HOW TO COMPLETE THIS TASK
When a line in the data below includes "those", count it; then give only the total.

Dataset entries
※
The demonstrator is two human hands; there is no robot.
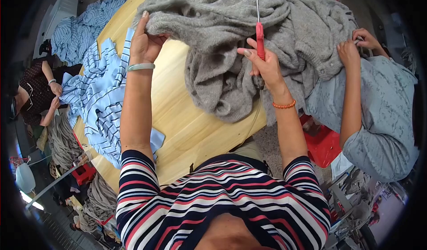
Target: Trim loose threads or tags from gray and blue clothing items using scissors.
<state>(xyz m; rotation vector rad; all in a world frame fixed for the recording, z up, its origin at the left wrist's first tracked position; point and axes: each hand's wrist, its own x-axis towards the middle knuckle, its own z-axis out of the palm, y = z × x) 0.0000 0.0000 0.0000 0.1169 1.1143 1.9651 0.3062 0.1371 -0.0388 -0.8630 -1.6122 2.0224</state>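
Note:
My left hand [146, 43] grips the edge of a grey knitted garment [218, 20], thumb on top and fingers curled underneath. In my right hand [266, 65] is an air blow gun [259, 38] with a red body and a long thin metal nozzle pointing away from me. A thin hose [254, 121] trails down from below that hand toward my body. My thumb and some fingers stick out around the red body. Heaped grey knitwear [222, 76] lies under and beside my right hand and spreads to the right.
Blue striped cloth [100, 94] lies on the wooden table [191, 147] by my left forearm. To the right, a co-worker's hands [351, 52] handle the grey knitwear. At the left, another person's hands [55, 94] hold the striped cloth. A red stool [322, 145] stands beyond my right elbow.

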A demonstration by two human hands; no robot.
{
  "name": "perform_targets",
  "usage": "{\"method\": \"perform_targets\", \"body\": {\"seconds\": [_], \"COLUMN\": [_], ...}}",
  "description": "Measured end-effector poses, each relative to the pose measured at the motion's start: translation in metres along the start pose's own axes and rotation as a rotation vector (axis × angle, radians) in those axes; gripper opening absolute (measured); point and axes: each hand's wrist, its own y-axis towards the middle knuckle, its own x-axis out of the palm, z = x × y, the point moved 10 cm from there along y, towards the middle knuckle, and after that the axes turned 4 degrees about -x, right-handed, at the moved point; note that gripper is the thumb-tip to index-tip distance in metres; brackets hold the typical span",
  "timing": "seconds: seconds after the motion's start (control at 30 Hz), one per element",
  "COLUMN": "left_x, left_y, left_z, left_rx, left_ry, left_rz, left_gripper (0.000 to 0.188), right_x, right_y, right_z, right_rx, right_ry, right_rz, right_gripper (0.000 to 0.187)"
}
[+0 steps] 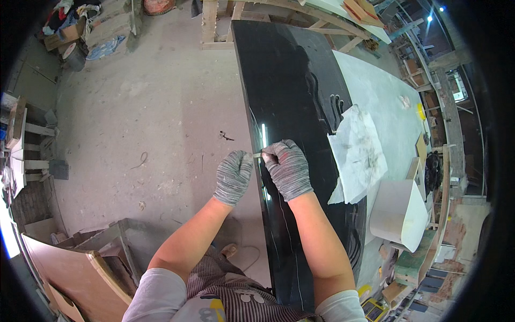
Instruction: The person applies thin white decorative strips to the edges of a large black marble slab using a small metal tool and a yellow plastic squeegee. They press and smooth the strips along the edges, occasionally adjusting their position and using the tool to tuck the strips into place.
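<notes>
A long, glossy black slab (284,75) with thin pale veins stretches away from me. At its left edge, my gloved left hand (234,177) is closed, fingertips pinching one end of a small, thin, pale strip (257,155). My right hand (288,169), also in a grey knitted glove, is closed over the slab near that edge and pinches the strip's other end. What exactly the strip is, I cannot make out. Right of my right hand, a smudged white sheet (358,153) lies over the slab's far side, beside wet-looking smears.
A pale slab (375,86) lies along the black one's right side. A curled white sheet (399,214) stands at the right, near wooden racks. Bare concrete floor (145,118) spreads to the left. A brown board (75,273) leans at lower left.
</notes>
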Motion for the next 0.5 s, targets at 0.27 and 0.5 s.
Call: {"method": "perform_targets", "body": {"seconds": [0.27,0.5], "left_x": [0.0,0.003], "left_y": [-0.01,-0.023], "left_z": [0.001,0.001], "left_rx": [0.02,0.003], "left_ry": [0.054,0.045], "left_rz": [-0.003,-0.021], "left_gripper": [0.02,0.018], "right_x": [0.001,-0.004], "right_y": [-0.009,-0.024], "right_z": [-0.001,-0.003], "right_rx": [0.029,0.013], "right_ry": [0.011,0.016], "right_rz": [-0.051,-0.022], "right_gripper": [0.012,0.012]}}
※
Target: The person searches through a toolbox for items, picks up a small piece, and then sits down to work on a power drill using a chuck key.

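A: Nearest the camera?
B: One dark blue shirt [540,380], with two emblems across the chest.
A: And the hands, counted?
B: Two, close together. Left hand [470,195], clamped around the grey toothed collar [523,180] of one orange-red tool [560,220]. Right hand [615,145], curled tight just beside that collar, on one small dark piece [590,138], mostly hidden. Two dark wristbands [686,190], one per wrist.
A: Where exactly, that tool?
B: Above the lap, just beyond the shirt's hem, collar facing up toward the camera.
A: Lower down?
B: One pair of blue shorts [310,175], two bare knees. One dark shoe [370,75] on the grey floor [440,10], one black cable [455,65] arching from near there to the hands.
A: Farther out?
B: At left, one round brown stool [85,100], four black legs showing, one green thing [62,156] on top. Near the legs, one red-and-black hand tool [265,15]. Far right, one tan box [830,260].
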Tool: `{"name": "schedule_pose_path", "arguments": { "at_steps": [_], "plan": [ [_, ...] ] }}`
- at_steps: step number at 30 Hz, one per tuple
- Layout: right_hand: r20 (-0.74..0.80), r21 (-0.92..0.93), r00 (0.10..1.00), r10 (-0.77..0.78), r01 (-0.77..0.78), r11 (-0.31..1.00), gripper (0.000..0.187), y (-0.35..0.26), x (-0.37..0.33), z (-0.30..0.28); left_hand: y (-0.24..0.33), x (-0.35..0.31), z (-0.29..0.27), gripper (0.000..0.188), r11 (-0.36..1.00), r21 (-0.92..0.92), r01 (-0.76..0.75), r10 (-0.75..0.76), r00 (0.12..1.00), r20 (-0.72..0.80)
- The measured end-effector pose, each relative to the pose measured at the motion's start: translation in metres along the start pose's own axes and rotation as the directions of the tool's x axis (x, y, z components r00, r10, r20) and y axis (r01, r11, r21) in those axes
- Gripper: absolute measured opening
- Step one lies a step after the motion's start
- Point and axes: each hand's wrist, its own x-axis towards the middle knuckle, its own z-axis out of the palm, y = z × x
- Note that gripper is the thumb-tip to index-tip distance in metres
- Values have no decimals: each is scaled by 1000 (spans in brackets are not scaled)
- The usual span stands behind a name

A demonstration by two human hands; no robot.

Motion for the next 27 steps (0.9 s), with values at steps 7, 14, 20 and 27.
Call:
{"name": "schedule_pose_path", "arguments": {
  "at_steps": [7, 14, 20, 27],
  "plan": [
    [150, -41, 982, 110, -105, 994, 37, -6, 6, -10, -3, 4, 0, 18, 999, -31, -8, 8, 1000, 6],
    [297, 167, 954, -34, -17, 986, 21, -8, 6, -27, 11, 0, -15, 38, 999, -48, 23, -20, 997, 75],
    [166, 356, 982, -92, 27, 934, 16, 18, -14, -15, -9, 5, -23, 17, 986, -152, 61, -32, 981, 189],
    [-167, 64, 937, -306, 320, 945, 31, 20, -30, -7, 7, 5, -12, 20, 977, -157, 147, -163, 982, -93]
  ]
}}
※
EXERCISE RESULT
2